== DIRECTIONS FOR THIS TASK ==
Counting the line with "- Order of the" as the last one, copy out the lines of the data exactly from the first onward.

══════════════════════════════

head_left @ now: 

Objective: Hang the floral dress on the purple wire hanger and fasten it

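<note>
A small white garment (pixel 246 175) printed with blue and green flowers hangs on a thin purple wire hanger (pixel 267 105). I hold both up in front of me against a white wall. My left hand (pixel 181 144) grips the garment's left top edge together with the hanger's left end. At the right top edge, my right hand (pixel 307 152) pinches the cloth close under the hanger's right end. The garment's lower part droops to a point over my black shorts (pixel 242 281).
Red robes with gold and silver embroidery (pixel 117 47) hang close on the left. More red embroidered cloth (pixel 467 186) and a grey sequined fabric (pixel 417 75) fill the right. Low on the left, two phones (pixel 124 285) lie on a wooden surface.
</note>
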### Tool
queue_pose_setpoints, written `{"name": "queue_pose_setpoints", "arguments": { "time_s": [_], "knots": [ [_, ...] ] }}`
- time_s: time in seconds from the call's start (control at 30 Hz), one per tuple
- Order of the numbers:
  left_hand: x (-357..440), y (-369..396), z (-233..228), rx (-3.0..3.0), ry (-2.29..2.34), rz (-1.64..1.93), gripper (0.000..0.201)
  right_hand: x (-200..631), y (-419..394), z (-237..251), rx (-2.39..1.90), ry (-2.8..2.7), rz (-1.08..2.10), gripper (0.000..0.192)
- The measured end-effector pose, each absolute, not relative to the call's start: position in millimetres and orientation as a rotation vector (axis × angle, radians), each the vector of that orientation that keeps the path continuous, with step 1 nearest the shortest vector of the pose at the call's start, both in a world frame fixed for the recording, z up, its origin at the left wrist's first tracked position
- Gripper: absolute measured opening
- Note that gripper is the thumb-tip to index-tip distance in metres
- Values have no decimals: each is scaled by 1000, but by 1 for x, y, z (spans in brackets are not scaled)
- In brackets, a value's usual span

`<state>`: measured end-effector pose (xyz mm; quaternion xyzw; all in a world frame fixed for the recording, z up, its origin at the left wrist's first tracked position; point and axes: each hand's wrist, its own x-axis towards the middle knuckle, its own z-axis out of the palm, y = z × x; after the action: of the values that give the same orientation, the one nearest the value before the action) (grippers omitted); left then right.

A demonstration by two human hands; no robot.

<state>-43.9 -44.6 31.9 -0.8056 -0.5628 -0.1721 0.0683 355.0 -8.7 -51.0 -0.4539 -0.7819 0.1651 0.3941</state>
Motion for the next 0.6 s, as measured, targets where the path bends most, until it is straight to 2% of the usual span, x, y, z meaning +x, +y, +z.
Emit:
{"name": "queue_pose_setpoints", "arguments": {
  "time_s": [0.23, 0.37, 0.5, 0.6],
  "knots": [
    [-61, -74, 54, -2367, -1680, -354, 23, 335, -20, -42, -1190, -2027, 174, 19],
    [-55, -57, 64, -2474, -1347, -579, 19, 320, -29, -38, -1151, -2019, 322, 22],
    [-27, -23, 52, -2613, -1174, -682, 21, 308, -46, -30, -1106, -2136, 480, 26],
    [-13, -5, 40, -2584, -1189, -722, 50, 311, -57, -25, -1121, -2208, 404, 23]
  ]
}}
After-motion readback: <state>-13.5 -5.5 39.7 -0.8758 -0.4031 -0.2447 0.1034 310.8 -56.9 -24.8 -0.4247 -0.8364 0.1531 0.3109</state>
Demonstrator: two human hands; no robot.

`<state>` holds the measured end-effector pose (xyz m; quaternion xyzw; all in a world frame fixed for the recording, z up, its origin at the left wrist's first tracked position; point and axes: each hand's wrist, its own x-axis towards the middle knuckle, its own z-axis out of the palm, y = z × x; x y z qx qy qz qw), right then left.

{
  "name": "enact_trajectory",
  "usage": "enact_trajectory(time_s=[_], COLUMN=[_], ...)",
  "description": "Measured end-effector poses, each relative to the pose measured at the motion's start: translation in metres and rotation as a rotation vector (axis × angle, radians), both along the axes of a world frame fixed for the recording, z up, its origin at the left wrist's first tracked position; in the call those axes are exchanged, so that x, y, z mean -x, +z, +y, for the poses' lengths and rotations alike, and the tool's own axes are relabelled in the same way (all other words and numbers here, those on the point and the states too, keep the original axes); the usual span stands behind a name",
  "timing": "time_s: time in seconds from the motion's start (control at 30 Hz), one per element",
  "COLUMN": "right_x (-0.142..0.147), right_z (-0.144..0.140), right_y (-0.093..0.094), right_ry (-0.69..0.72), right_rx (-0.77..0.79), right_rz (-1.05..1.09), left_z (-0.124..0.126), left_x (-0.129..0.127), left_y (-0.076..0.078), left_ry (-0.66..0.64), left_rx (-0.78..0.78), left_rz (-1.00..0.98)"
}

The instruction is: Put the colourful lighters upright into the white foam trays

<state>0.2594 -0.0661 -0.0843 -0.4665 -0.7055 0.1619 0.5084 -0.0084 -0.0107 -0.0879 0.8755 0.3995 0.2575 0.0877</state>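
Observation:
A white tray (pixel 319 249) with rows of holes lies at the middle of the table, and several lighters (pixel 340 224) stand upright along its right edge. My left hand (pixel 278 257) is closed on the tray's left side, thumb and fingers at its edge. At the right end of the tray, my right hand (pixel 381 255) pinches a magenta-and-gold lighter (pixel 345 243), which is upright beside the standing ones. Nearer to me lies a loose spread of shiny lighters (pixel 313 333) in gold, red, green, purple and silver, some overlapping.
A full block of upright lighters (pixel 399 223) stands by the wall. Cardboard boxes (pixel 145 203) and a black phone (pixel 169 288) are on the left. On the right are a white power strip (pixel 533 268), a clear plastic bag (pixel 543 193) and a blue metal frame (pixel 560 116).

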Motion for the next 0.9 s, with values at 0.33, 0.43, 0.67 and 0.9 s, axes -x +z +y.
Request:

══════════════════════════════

== FINISHED EXERCISE ==
head_left @ now: 

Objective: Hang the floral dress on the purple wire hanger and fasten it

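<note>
A small white garment (pixel 246 175) printed with blue and green flowers hangs on a thin purple wire hanger (pixel 267 105). I hold both up in front of me against a white wall. My left hand (pixel 181 144) grips the garment's left top edge together with the hanger's left end. At the right top edge, my right hand (pixel 307 152) pinches the cloth close under the hanger's right end. The garment's lower part droops to a point over my black shorts (pixel 242 281).
Red robes with gold and silver embroidery (pixel 117 47) hang close on the left. More red embroidered cloth (pixel 467 186) and a grey sequined fabric (pixel 417 75) fill the right. Low on the left, two phones (pixel 124 285) lie on a wooden surface.
</note>
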### Tool
queue_pose_setpoints, written `{"name": "queue_pose_setpoints", "arguments": { "time_s": [_], "knots": [ [_, ...] ] }}`
- time_s: time in seconds from the call's start (control at 30 Hz), one per tuple
- Order of the numbers:

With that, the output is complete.